### What is required
If a line in the listing includes the word "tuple", copy it out.

***** Dataset content

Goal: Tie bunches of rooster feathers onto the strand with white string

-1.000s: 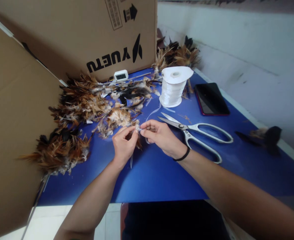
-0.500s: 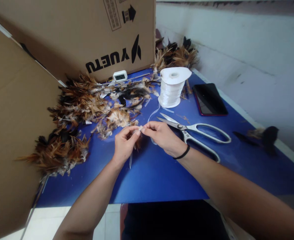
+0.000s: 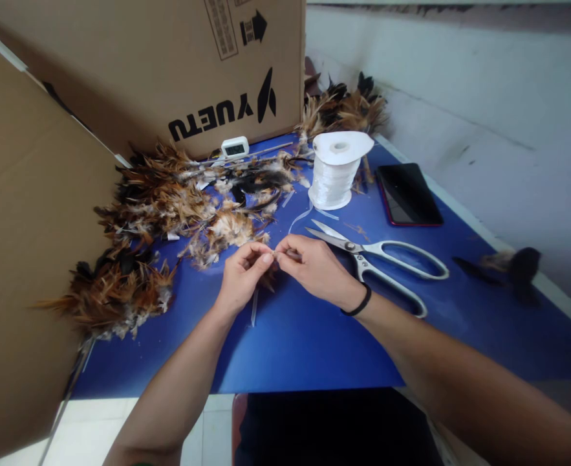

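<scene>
My left hand is closed in a pinch, with brown feathers showing just below its fingertips. Under it hangs a narrow, translucent white ribbon end. My right hand is closed too, its thumb and forefinger meeting the left fingertips; what lies between them is too small to make out. From a white spool a thin strand of ribbon runs down behind my right hand. Large scissors lie slightly spread beside that hand, partly hidden by the wrist.
Heaps of brown and black feathers cover the table's left side, with another bunch behind the spool. A small white digital display stands by the cardboard box. A phone and dark feathers lie on the right.
My right fingers have curled tighter against the left fingertips, covering the whitish fluff seen there before. The ribbon loop below my right hand no longer shows. The left hand has barely moved.
</scene>
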A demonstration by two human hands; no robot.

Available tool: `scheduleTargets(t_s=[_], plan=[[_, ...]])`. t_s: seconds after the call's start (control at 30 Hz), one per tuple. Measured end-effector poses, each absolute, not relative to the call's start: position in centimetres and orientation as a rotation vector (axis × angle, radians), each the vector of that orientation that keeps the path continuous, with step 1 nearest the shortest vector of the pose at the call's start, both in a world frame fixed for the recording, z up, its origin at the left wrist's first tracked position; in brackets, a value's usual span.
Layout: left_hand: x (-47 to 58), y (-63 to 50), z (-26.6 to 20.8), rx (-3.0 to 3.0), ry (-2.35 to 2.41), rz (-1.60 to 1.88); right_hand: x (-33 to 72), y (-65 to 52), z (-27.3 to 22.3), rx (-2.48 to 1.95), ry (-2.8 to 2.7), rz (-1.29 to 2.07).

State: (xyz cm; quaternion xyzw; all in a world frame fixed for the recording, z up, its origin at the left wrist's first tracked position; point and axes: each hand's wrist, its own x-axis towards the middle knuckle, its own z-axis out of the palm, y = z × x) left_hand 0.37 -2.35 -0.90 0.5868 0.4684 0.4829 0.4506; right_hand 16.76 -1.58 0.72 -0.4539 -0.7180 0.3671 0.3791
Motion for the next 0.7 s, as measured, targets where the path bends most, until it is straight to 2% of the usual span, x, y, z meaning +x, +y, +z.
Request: scheduleTargets(t_s=[0.43, 0.7], plan=[[-0.08, -1.99, -0.85, 1.211, 1.117, 1.121, 17.09, -1.69, 1.00, -1.052, -2.001, 0.820], [-0.53, -2.09, -0.68, 1.308, 1.085, 1.168, 17.10, -1.36, 1.05, -0.967, -1.780, 1.193]])
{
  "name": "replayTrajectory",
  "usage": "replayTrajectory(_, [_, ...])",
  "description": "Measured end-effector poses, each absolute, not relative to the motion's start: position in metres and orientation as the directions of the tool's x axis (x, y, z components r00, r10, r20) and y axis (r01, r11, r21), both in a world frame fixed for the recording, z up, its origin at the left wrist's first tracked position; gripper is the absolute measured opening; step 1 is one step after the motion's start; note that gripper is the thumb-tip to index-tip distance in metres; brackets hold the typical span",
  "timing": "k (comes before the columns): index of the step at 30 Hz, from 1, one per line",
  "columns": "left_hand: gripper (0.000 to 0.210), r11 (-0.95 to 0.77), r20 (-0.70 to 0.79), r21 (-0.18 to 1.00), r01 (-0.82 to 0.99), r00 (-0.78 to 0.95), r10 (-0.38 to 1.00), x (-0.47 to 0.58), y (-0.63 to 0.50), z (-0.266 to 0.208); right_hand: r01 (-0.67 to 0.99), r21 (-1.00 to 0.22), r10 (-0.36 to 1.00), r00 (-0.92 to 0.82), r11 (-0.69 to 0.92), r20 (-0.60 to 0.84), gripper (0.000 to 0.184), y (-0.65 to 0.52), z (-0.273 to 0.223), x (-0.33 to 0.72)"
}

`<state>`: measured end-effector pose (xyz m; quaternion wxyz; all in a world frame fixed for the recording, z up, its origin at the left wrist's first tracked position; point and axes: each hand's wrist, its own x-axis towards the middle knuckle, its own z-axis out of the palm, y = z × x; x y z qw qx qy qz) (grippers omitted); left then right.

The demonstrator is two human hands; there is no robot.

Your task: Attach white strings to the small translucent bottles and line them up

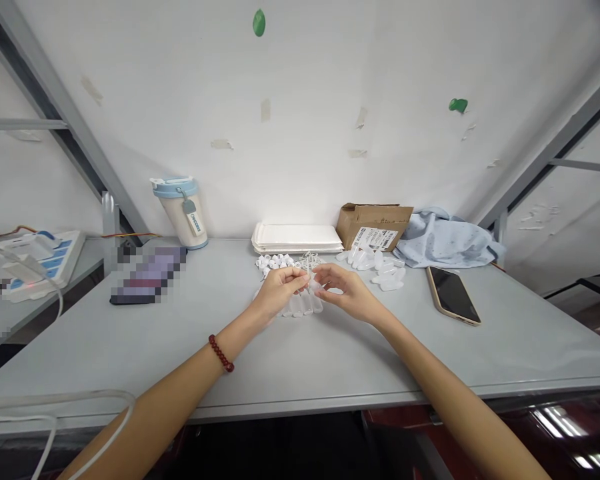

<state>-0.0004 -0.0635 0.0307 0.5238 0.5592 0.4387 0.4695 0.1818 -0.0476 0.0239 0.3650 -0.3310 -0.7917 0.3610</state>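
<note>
Near the middle of the table my hands meet, fingertips almost together. My left hand (pixel 279 290) is closed in a pinch at a thin white stick-like piece (pixel 308 265), which stands upright between thumb and forefinger. My right hand (pixel 349 291) curls its fingers around a small translucent bottle (pixel 313 285), partly hidden by the fingers. Below the hands lies a row of translucent bottles (pixel 300 305), side by side on the table. Just behind are several white caps (pixel 275 262) and a heap of thin, pale pieces (pixel 310 257). More clear bottles (pixel 380 265) lie loose to the right.
White trays (pixel 297 235) are stacked against the wall beside a cardboard box (pixel 373 227) and a light blue cloth (pixel 445 239). A phone (pixel 455 295) lies right; a cup (pixel 183 213) and a blurred purple object (pixel 150 275) are left. A white cable (pixel 95 398) crosses the front left.
</note>
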Motion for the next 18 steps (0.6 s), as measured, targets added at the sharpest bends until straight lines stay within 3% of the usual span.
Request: replayTrajectory(18, [0.021,-0.103,0.086,0.99,0.098,0.158,0.984,0.0026,-0.0642,0.028,0.288,-0.796,0.791,-0.504,0.533,0.347,0.023,-0.048,0.027,0.1807])
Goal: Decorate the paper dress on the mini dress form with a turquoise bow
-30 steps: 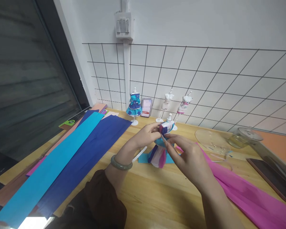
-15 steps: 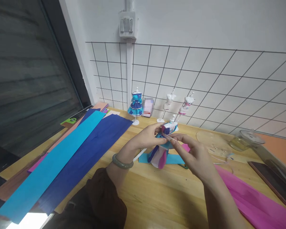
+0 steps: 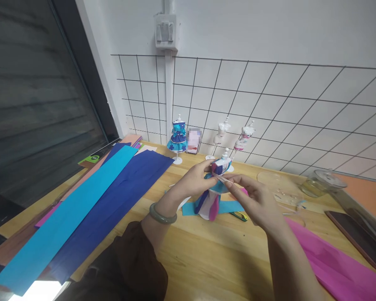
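Note:
A small dress form (image 3: 222, 166) in a blue, white and pink paper dress stands in front of me. Its flared, striped skirt (image 3: 208, 205) spreads over the tabletop. My left hand (image 3: 196, 180), a bangle on its wrist, is closed round the form at the waist from the left; the fingers behind it are partly hidden. From the right, my right hand (image 3: 255, 200) pinches a thin white strip (image 3: 222, 178) that lies across the waist, above the light blue top layer. A light blue paper strip (image 3: 189, 208) lies beneath the skirt.
A yellow-green cutter (image 3: 240, 215) lies right of the skirt. Behind stand a blue-dressed form (image 3: 177, 138) and two whiter forms (image 3: 221, 133). Long coloured sheets (image 3: 113, 205) cover the left; pink paper (image 3: 338, 259), a phone (image 3: 354, 238) and a glass pot (image 3: 316, 184) are at right.
Both hands keep their hold at the waist with small shifts. The form is tilted slightly differently, and more of the cutter shows below my right hand.

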Motion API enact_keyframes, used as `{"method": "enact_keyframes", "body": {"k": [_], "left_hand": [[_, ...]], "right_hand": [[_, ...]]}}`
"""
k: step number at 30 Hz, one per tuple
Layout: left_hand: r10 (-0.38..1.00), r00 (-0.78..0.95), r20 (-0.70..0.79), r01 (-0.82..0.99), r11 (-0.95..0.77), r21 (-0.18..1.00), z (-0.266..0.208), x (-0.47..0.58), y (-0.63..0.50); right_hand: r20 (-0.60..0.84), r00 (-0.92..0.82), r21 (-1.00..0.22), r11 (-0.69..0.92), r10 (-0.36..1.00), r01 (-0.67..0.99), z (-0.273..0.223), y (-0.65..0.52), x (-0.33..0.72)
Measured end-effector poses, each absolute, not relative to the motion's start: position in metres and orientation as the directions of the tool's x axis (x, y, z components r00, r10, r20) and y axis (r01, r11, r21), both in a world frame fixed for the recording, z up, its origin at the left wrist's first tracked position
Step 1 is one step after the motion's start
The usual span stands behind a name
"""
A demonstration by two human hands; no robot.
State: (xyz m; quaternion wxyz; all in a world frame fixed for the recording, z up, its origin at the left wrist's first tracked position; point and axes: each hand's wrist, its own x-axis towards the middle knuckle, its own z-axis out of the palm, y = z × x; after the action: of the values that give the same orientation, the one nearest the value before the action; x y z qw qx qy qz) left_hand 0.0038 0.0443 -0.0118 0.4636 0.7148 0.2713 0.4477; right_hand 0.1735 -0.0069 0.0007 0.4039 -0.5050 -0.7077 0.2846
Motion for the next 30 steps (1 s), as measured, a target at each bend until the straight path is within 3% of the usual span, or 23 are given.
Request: {"method": "enact_keyframes", "body": {"k": [7, 18, 30], "left_hand": [[0.787, 0.471, 0.398, -0.043, -0.430, 0.902, -0.012, 0.007, 0.044], [0.834, 0.398, 0.383, 0.004, -0.419, 0.908, -0.015, 0.010, 0.044], [0.815, 0.435, 0.382, -0.046, -0.403, 0.914, -0.015, 0.009, 0.048]], "right_hand": [[0.340, -0.153, -0.748, 0.366, 0.928, 0.554, 0.001, -0.005, 0.175], [0.293, -0.163, -0.797, 0.335, 0.942, 0.503, -0.001, -0.003, 0.178], [0.421, -0.148, -0.603, 0.398, 0.895, 0.691, -0.009, 0.008, 0.190]]}}
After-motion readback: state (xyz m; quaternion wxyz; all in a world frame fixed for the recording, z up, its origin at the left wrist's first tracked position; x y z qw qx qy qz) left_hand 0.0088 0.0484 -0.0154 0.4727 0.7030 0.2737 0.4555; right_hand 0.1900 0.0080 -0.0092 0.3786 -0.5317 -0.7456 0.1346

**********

### Output for this exercise
Available tool: `scheduleTargets(t_s=[_], plan=[[_, ...]])`. t_s: seconds after the call's start (control at 30 Hz), one per tuple. Measured end-effector poses, each absolute, not relative to the call's start: position in centimetres and orientation as a rotation vector (axis × angle, radians), each the vector of that orientation that keeps the path continuous, with step 1 nearest the shortest vector of the pose at the call's start, both in a world frame fixed for the recording, z up, its origin at the left wrist's first tracked position; in brackets, a value's usual span.
k: step number at 30 Hz, one per tuple

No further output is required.